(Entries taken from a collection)
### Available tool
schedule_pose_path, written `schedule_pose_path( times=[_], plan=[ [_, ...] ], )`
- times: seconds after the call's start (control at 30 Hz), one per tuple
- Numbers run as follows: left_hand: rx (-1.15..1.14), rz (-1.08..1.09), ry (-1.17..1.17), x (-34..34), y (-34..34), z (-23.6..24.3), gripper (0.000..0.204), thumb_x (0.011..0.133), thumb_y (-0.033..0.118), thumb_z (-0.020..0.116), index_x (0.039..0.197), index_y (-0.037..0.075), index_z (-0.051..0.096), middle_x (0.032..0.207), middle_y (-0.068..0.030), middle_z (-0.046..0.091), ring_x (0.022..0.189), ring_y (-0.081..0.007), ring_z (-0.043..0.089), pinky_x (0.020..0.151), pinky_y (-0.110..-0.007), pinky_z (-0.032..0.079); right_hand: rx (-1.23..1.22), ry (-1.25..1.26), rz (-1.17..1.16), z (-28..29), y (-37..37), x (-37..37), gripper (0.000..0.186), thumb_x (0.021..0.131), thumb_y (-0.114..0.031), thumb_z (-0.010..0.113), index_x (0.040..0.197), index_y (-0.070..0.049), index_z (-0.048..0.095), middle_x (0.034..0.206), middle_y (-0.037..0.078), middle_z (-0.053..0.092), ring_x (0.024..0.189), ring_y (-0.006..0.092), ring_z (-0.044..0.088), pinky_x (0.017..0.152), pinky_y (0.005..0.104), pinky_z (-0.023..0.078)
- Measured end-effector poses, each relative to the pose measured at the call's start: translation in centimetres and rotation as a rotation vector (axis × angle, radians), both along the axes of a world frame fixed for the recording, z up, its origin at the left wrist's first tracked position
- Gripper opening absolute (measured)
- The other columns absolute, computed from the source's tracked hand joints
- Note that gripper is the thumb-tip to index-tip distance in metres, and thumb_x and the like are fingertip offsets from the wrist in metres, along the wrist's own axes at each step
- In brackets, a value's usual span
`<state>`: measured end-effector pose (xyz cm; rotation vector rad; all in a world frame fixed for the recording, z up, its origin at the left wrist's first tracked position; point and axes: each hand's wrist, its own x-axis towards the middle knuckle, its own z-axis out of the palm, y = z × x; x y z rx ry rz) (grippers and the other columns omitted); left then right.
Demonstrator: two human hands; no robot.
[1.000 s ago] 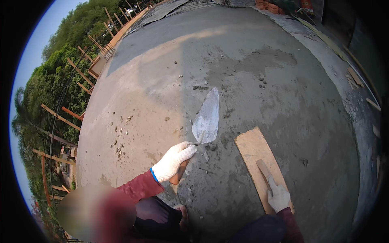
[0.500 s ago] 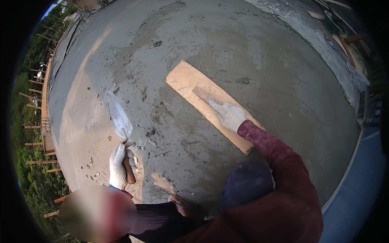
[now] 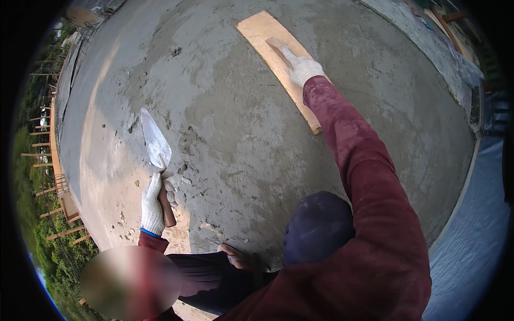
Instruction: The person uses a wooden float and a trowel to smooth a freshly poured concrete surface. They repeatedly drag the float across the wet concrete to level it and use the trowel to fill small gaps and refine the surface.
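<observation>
My left hand [image 3: 152, 206], in a white knit glove, grips the wooden handle of a pointed trowel [image 3: 156, 142]. Its grey-smeared metal blade points away from me, above the concrete. Farther off and to the right, my gloved right hand [image 3: 306, 70] is closed round the grip of a long wooden float [image 3: 259, 31]. The float lies slantwise over the wet grey concrete [image 3: 230, 139], its far end toward the left. My right arm, in a dark red sleeve, is stretched out and covers part of the float's right edge.
Small stones and crumbs [image 3: 126, 230] are scattered around the trowel. My knee [image 3: 318, 227] and one foot [image 3: 235, 257] are at the near side. Blue sheeting [image 3: 471, 214] borders the slab at right; a timber edge [image 3: 55, 144] with stakes and greenery lines the left.
My right hand has pushed the float away from me across the concrete, and the arm has straightened. My left hand and the trowel have shifted only slightly in the picture.
</observation>
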<state>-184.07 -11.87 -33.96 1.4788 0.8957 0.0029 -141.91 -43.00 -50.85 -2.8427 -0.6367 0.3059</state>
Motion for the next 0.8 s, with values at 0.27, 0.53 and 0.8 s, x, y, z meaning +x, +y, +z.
schedule_pose_path(
  times=[0.27, 0.53, 0.8],
  plan=[
    [0.098, 0.345, -0.155, -4.7, 4.4, 4.6, 0.045, 0.110, 0.037, 0.054, 0.128, -0.003, 0.066, 0.085, 0.0007, 0.063, 0.063, -0.0070, 0.056, 0.056, -0.022, 0.047, -0.111, 0.128, 0.024, -0.2, -18.2, -24.7, 0.088, 0.095, -0.019, 0.069, 0.167, -0.040, 0.024, 0.096, 0.019, 0.067, 0.085, 0.0379, 0.070, 0.078, 0.0506, 0.058],
    [0.080, 0.493, -0.235, -7.7, 5.1, 4.9, 0.039, 0.108, 0.032, 0.059, 0.127, -0.001, 0.066, 0.086, 0.0031, 0.063, 0.066, -0.0065, 0.057, 0.057, -0.023, 0.047, 0.029, -0.104, 0.073, -0.7, -5.6, -10.1, 0.079, 0.099, -0.028, 0.064, 0.166, -0.039, 0.025, 0.103, 0.021, 0.071, 0.092, 0.0397, 0.072, 0.082, 0.0530, 0.057],
    [0.120, 0.326, -0.134, -9.1, 2.7, 5.4, 0.043, 0.108, 0.036, 0.056, 0.128, 0.000, 0.066, 0.085, 0.0035, 0.062, 0.066, -0.0055, 0.059, 0.057, -0.023, 0.051, 0.046, 0.168, 0.799, 0.7, 1.1, -25.5, 0.080, 0.097, -0.020, 0.064, 0.165, -0.044, 0.029, 0.094, 0.019, 0.068, 0.078, 0.0337, 0.072, 0.068, 0.0487, 0.059]
  ],
)
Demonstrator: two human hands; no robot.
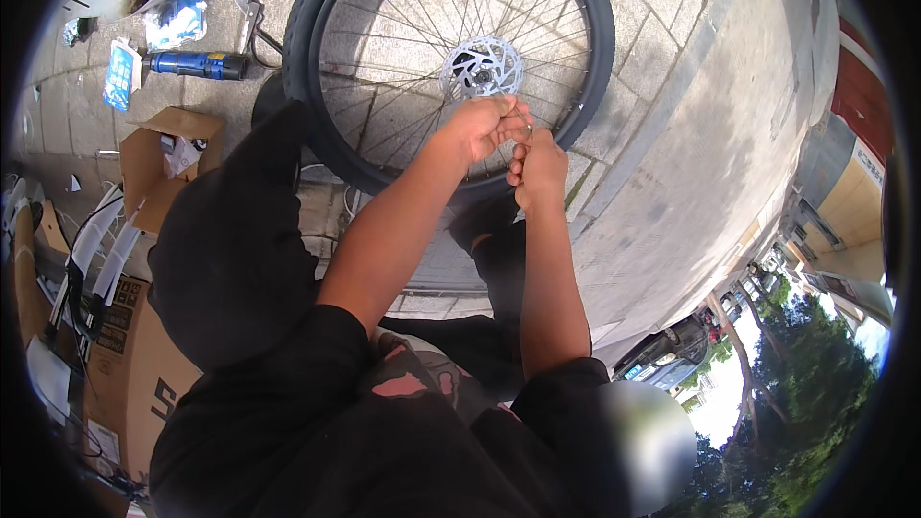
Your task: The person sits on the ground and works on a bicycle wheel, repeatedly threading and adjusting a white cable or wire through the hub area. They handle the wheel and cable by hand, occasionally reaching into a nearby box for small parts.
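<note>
I am seeing both grips pinching together on a small metal part I cannot identify: left hand [477,125], right hand [537,168]. The brake disc [483,67] on the bicycle wheel [451,58] is lying at twelve o'clock from them, just beside the left hand, which is nearer.

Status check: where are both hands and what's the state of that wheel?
Left hand and right hand together at the spokes, fingers pinched on something small, too small to tell. Bicycle wheel lies on the paving, brake disc up. Nothing blocking the hands.

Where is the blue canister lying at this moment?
In the head view, the blue canister lies on the paving at upper left, left of the bicycle wheel and above the open cardboard box.
</note>
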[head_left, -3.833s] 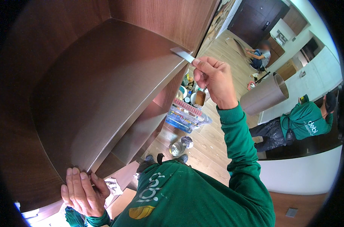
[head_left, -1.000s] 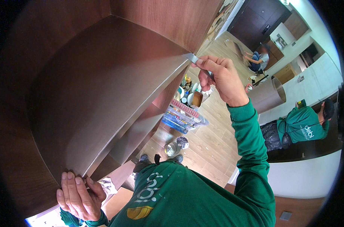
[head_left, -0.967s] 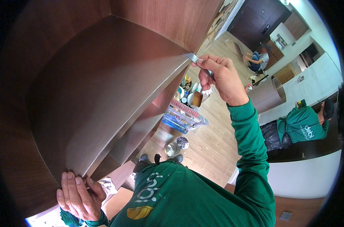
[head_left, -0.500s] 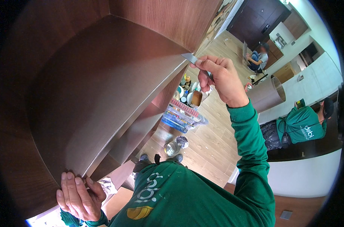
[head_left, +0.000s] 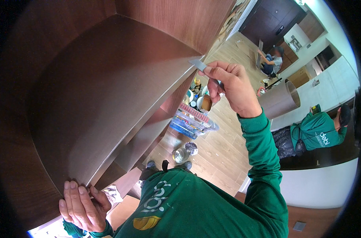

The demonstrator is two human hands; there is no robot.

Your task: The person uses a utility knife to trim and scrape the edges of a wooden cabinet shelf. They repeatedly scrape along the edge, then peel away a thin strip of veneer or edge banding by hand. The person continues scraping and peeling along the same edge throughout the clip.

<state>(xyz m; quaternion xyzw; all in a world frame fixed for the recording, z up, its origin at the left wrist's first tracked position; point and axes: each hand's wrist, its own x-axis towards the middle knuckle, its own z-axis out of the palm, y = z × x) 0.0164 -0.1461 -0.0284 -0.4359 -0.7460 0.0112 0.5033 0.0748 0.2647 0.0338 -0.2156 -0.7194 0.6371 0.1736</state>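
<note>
1. Broad dark brown shelf (head_left: 109,91), filling much of the left side between reddish wood-grain panels (head_left: 172,23), with a pale line along its front edge.
2. At far right, co-worker in green (head_left: 321,129), turned away.
3. Brown curved sheet (head_left: 274,103), rolled like a tube, near that co-worker.
4. On the plank floor (head_left: 220,158), beyond the shelf's front edge, clear plastic basket (head_left: 192,122) with a blue lower part.
5. Left hand (head_left: 83,206), at the shelf's near front corner: fingers together on top, thumb apart by the edge; impossible to tell if pinching anything.
6. Right hand (head_left: 233,85), just outside the far front corner: thumb and fingers closed around a thin blade.
7. Grey metal blade (head_left: 197,63), pointing over the shelf's edge near that far corner; contact unclear.
</note>
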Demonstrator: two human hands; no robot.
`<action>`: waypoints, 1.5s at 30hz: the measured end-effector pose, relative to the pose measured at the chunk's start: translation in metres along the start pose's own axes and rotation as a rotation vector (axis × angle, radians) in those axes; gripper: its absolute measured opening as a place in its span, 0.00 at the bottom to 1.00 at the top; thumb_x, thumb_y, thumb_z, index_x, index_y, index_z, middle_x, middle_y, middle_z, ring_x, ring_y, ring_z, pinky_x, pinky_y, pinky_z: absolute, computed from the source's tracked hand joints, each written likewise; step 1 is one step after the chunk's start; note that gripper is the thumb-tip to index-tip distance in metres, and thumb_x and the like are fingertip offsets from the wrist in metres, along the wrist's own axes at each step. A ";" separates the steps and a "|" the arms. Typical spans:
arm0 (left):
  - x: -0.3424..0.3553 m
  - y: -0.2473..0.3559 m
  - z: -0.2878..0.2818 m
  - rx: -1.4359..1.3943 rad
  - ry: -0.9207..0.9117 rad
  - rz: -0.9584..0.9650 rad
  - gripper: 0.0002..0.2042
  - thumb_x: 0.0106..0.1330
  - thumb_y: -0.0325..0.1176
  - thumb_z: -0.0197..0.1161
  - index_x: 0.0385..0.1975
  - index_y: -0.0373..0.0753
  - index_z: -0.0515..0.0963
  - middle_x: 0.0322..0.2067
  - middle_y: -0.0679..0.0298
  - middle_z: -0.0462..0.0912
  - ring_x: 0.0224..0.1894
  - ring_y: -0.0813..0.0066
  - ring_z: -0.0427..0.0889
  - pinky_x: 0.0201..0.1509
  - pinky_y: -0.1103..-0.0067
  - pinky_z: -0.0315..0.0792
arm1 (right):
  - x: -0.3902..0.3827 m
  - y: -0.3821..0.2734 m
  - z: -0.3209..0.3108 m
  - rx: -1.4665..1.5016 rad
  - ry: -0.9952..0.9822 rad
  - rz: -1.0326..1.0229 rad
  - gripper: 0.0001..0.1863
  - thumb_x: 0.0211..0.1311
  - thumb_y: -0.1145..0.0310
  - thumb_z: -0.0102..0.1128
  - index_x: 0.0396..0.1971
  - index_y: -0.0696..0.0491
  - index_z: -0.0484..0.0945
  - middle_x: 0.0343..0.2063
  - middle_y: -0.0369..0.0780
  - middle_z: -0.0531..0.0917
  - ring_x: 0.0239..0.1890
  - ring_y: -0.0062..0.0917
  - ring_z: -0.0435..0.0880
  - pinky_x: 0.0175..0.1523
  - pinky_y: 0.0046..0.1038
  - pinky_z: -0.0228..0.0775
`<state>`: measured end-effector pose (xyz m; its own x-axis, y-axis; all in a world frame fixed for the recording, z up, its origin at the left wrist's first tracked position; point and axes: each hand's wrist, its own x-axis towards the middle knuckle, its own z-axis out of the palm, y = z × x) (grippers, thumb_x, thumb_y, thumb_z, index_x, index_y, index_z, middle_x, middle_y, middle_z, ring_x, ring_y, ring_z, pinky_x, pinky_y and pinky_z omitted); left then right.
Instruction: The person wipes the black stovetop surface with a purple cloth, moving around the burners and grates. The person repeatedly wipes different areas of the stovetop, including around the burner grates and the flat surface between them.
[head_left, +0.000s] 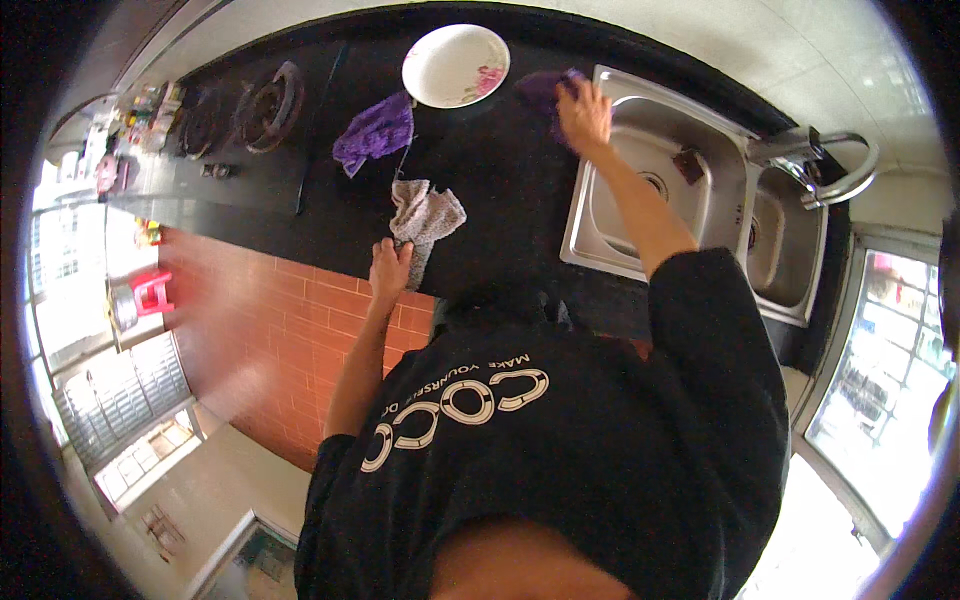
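At the far right of the counter, my right hand is closed over a dark purple cloth, pressing it to the black surface beside the sink's left rim. The cloth is slightly blurred. My left hand rests at the counter's near edge, fingers a little apart, touching the lower end of a crumpled grey cloth. Farther back lies a second, brighter purple cloth, with a thin cord trailing from it toward the grey one. Between the two purple cloths stands a white bowl with pink flowers.
A steel double sink with a curved faucet takes up the right side. Gas burners and several bottles stand at the left. Below the counter, a red stool is on the tiled floor.
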<state>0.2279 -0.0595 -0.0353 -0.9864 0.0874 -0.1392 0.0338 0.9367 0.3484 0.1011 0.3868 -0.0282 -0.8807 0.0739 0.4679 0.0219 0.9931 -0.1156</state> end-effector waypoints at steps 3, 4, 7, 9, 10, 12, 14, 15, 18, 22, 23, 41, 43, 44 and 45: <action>-0.019 0.008 -0.004 -0.022 -0.023 -0.089 0.22 0.66 0.50 0.56 0.44 0.35 0.67 0.42 0.44 0.71 0.41 0.39 0.76 0.40 0.54 0.73 | 0.024 -0.004 0.019 -0.058 -0.033 0.189 0.18 0.60 0.59 0.55 0.49 0.45 0.78 0.55 0.41 0.71 0.54 0.38 0.69 0.53 0.44 0.61; -0.023 0.010 -0.005 -0.032 -0.011 -0.107 0.22 0.66 0.50 0.56 0.43 0.35 0.67 0.42 0.44 0.71 0.41 0.38 0.76 0.40 0.54 0.73 | 0.015 -0.018 0.016 -0.020 -0.008 0.182 0.19 0.60 0.58 0.56 0.50 0.46 0.79 0.56 0.40 0.71 0.57 0.38 0.67 0.56 0.45 0.59; -0.025 0.016 -0.005 -0.021 0.018 -0.098 0.22 0.66 0.50 0.55 0.42 0.34 0.67 0.41 0.44 0.72 0.40 0.38 0.77 0.40 0.54 0.73 | -0.044 -0.077 -0.019 0.166 -0.048 -0.018 0.18 0.59 0.57 0.57 0.47 0.50 0.78 0.55 0.40 0.71 0.55 0.39 0.67 0.54 0.46 0.60; -0.020 0.017 -0.004 0.008 0.030 -0.073 0.22 0.67 0.50 0.55 0.42 0.34 0.67 0.41 0.44 0.72 0.40 0.37 0.77 0.40 0.54 0.73 | -0.100 -0.119 -0.055 0.313 -0.263 -0.182 0.23 0.59 0.52 0.56 0.50 0.50 0.78 0.57 0.40 0.69 0.59 0.37 0.64 0.61 0.48 0.55; -0.018 0.016 -0.004 0.044 0.008 -0.115 0.22 0.67 0.49 0.55 0.43 0.34 0.68 0.42 0.43 0.73 0.40 0.38 0.77 0.38 0.55 0.73 | -0.126 -0.137 -0.072 0.318 -0.333 -0.275 0.27 0.57 0.49 0.57 0.53 0.50 0.76 0.60 0.40 0.67 0.61 0.36 0.63 0.63 0.48 0.54; -0.011 0.015 -0.003 0.026 -0.023 -0.144 0.21 0.67 0.49 0.54 0.43 0.33 0.69 0.42 0.44 0.73 0.42 0.40 0.76 0.41 0.56 0.73 | -0.167 -0.148 -0.104 0.489 -0.439 -0.433 0.31 0.55 0.44 0.59 0.54 0.49 0.76 0.63 0.40 0.66 0.64 0.37 0.61 0.64 0.44 0.54; 0.000 0.013 -0.005 -0.007 0.001 -0.191 0.21 0.67 0.49 0.54 0.42 0.33 0.70 0.43 0.44 0.74 0.44 0.42 0.76 0.44 0.57 0.72 | -0.181 -0.143 -0.119 0.537 -0.477 -0.537 0.30 0.52 0.48 0.63 0.53 0.49 0.77 0.61 0.40 0.67 0.63 0.35 0.63 0.63 0.41 0.56; 0.010 0.014 -0.005 -0.030 0.026 -0.235 0.21 0.67 0.49 0.54 0.41 0.33 0.70 0.43 0.45 0.74 0.44 0.43 0.75 0.46 0.57 0.71 | -0.182 -0.141 -0.121 0.496 -0.526 -0.561 0.28 0.51 0.51 0.64 0.52 0.48 0.77 0.61 0.40 0.68 0.62 0.34 0.65 0.61 0.40 0.57; 0.035 0.019 -0.002 -0.070 0.081 -0.256 0.22 0.67 0.50 0.55 0.39 0.32 0.71 0.42 0.46 0.74 0.46 0.45 0.74 0.50 0.58 0.69 | -0.172 -0.141 -0.114 0.417 -0.277 -0.247 0.23 0.51 0.61 0.63 0.49 0.49 0.78 0.57 0.40 0.70 0.57 0.35 0.68 0.55 0.39 0.60; 0.046 0.039 0.013 -0.061 0.100 -0.163 0.24 0.66 0.51 0.55 0.42 0.31 0.70 0.43 0.48 0.74 0.50 0.48 0.72 0.52 0.61 0.68 | -0.184 -0.152 -0.115 0.361 -0.273 -0.149 0.25 0.52 0.55 0.65 0.49 0.50 0.78 0.56 0.41 0.71 0.58 0.35 0.67 0.55 0.38 0.59; 0.044 0.045 0.017 -0.055 0.109 -0.131 0.25 0.66 0.51 0.55 0.46 0.31 0.68 0.46 0.48 0.72 0.52 0.48 0.72 0.53 0.61 0.68 | -0.195 -0.148 -0.120 0.436 -0.298 -0.193 0.26 0.52 0.53 0.66 0.49 0.49 0.78 0.57 0.41 0.71 0.58 0.35 0.67 0.56 0.38 0.59; 0.033 0.118 0.030 -0.089 -0.119 0.096 0.22 0.64 0.45 0.55 0.43 0.27 0.71 0.46 0.42 0.73 0.50 0.46 0.72 0.55 0.60 0.68 | -0.408 0.097 -0.229 -0.621 -0.045 0.993 0.20 0.64 0.53 0.53 0.53 0.44 0.77 0.55 0.41 0.72 0.55 0.39 0.69 0.54 0.44 0.61; 0.026 0.161 0.041 -0.173 0.020 0.309 0.20 0.60 0.41 0.58 0.39 0.27 0.74 0.43 0.40 0.75 0.48 0.45 0.73 0.53 0.61 0.69 | -0.388 0.052 -0.222 -0.470 -0.070 0.715 0.21 0.63 0.55 0.54 0.51 0.51 0.77 0.56 0.43 0.71 0.54 0.40 0.69 0.53 0.44 0.61; 0.033 0.181 0.044 -0.170 0.002 0.410 0.15 0.56 0.37 0.61 0.32 0.27 0.77 0.32 0.46 0.80 0.38 0.48 0.79 0.44 0.61 0.72 | -0.378 0.027 -0.219 -0.375 -0.088 0.589 0.23 0.61 0.55 0.55 0.51 0.54 0.77 0.57 0.44 0.71 0.54 0.41 0.68 0.52 0.44 0.60; 0.040 0.196 0.045 -0.427 -0.199 0.484 0.13 0.54 0.34 0.60 0.29 0.27 0.77 0.29 0.49 0.80 0.31 0.56 0.80 0.37 0.66 0.74 | -0.367 0.003 -0.215 -0.295 -0.176 0.525 0.26 0.58 0.53 0.56 0.52 0.54 0.77 0.58 0.46 0.70 0.54 0.43 0.68 0.52 0.44 0.60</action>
<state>0.2028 0.1433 -0.0143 -0.8263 0.5624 -0.0290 0.3578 0.5640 0.7443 0.5264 0.3826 -0.0124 -0.7812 0.5675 0.2602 0.5803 0.8137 -0.0326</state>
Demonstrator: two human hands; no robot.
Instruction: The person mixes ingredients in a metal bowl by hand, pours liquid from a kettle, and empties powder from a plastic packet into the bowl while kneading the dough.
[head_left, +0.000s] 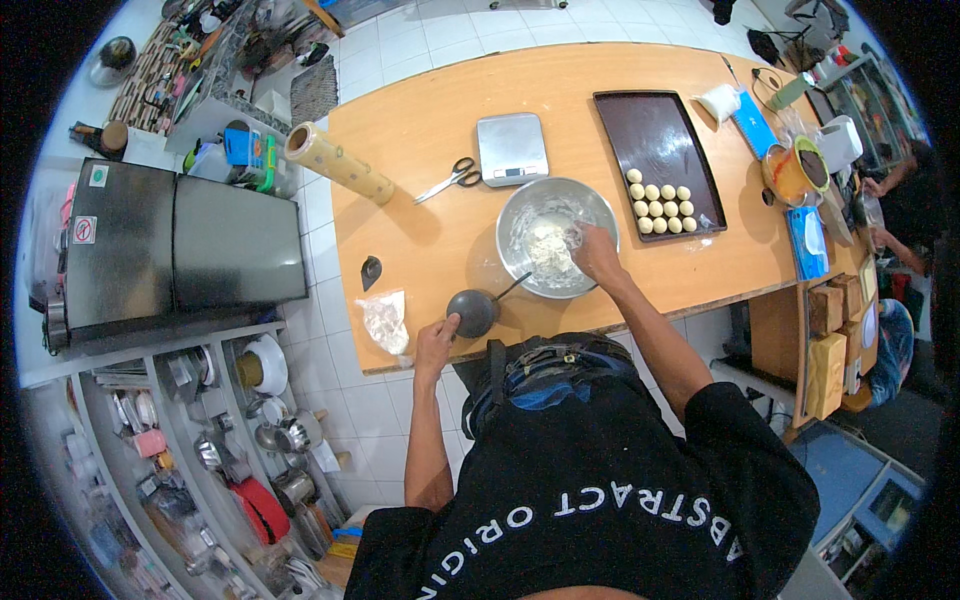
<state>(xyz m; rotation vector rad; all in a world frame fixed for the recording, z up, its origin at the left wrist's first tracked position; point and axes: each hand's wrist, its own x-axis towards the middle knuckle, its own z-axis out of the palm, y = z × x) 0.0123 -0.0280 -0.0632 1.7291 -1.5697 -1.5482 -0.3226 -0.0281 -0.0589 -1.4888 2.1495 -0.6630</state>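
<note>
Two stickers, one green and one red-ringed, mark the dark fridge at far left, their fine print too small to read. At the left end of the bench, one roll of wrap stands behind a small dark piece and a clear bag of white powder. The person's left hand grasps the near edge of one dark round utensil, whose thin handle reaches to the steel bowl. Behind lie one pair of scissors and one scale, its small panel unreadable. The single bowl sits near the bench's front edge, just in front of the scale, with a crumbly white mixture inside and white smears on its wall. White capital lettering arcs across the person's black shirt. The right hand dips into the bowl's right side, fingers bent at the mixture; whether they clutch any cannot be told. To the right, 13 pale balls fill the near part of one dark tray. Beyond are a second white bag, one blue pack and, at far right, a co-worker's two hands
</note>
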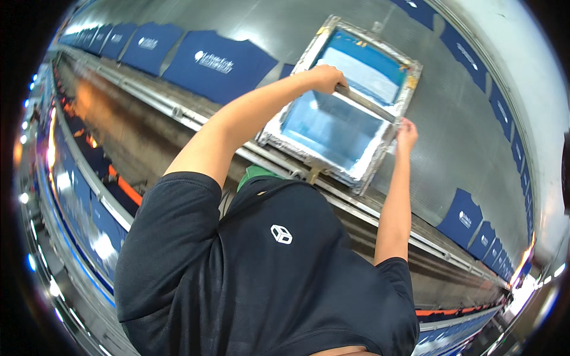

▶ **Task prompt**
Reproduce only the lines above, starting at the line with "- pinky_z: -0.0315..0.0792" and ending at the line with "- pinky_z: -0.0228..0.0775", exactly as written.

▶ **Solution for this task**
  - pinky_z: -0.0315..0.0792
arm1 (right):
  - x: -0.3902..0.3827 m
  - y: -0.3821..0.2734 m
  - z: -0.3209..0.3108 m
  - rx: -1.4665..1.5016 rad
  - ry: -0.9952..0.9822 rad
  - rz: -1.0326..1.0229 rad
  - gripper: 0.0001..0.1863
  - thumb_x: 0.0211..0.1311
  - thumb_y: -0.1145..0.0310
  - thumb_z: -0.0102..0.1128
  - index_x: 0.0396..0.1971
  - index_y: -0.0696..0.0491
  - index_z: -0.0484..0.0945
  - middle_x: 0.0343..0.2063
  - middle_y: -0.0369..0.0780
  - middle_z: -0.0531..0.0917
  - ring_x: 0.0239..0.1890
  - ring_y: -0.0062..0.0917
  - ring_z: -0.0435..0.0880
  - pinky_x: 0.0175..0.1523
  - pinky_y: 0.0046..0.1038
  - pinky_z: -0.0228..0.0775

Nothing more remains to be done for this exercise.